Recommended profiling tool: Embark Studios’ puffin (1,674★, MIT/Apache-2.0) — a frame-based instrumentation profiler built for game loops. Puffin’s thread-local profiling streams have ~1ns overhead when disabled (atomic bool check, no allocation), making it safe to leave instrumentation in release builds. Key features validated by production use at Embark: frame-scoped profiling (maps directly to IC’s sim tick loop), remote TCP streaming for profiling headless servers (relay server profiling without local UI), and the puffin_egui viewer for real-time flame graphs in development builds via bevy_egui. IC’s telemetry feature flag (D031) should gate puffin’s collection, maintaining zero-cost when disabled. See research/embark-studios-rust-gamedev-analysis.md § puffin.
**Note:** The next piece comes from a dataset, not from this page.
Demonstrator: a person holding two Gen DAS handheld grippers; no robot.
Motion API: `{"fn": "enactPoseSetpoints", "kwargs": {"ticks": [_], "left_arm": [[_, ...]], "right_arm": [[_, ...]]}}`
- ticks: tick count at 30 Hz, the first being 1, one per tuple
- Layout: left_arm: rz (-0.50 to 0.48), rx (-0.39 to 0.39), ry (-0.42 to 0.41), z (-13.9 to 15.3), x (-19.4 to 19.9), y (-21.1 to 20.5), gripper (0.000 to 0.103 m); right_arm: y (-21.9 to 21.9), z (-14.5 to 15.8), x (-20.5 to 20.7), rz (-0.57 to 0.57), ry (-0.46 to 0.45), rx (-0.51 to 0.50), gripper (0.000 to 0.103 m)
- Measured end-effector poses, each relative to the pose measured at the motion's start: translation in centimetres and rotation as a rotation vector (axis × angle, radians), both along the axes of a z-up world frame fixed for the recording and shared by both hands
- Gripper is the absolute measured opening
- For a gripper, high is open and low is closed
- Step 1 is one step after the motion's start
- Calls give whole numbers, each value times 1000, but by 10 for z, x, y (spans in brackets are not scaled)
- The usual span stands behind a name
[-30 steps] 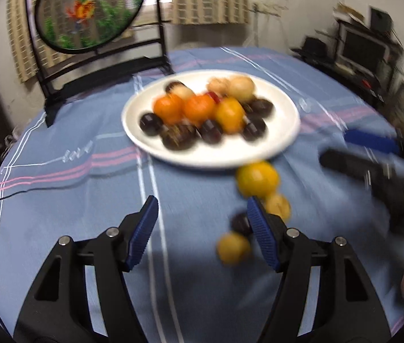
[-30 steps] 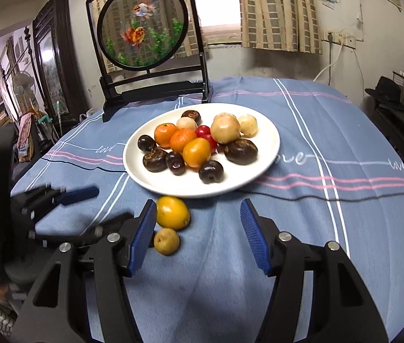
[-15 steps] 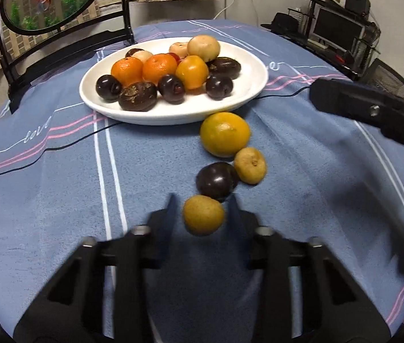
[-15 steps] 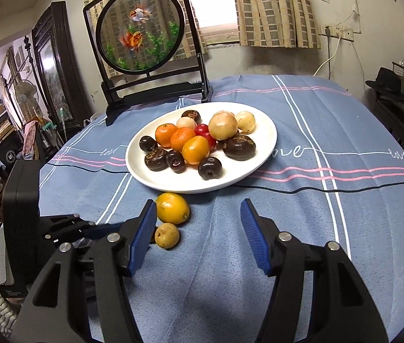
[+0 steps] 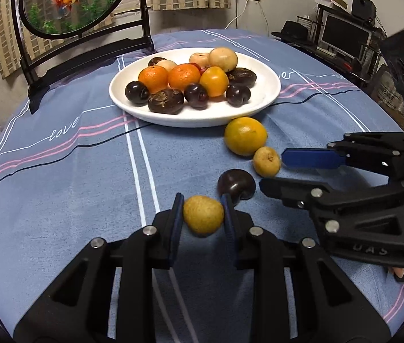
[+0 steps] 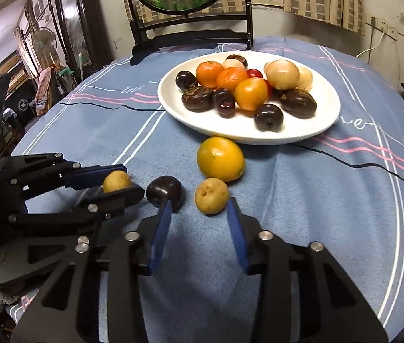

SDK Profile Playtest (D038 Integration, Advanced Mode)
Performance tooling must not make the SDK feel heavy for casual creators. The editor should expose profiling as an opt-in Advanced workflow, not a required step before every preview/test:
- Default toolbar stays simple:
Preview/Test/Validate/Publish - Profiling lives behind
Test ▼ → Profile Playtestand an Advanced Performance panel - No automatic profiling on save or on every test launch
Profile Playtest output style (summary-first):
- Pass / warn / fail against a selected performance budget profile (desktop default, low-end target, etc.)
- Top 3 hotspots (creator-readable grouping, not raw ECS internals only)
- Average / max sim tick time
- Trigger/module hotspot links where traceability exists
- Optional detailed flame graph / trace view for advanced debugging
This complements the Scenario Complexity Meter in decisions/09f/D038-scenario-editor.md: the meter is a heuristic guide, while Profile Playtest provides measured evidence during playtest.
CLI/CI parity (Phase 6b): Headless profiling summaries (ic mod perf-test) should reuse the same summary schema as the SDK view so teams can gate performance in CI without an SDK-only format.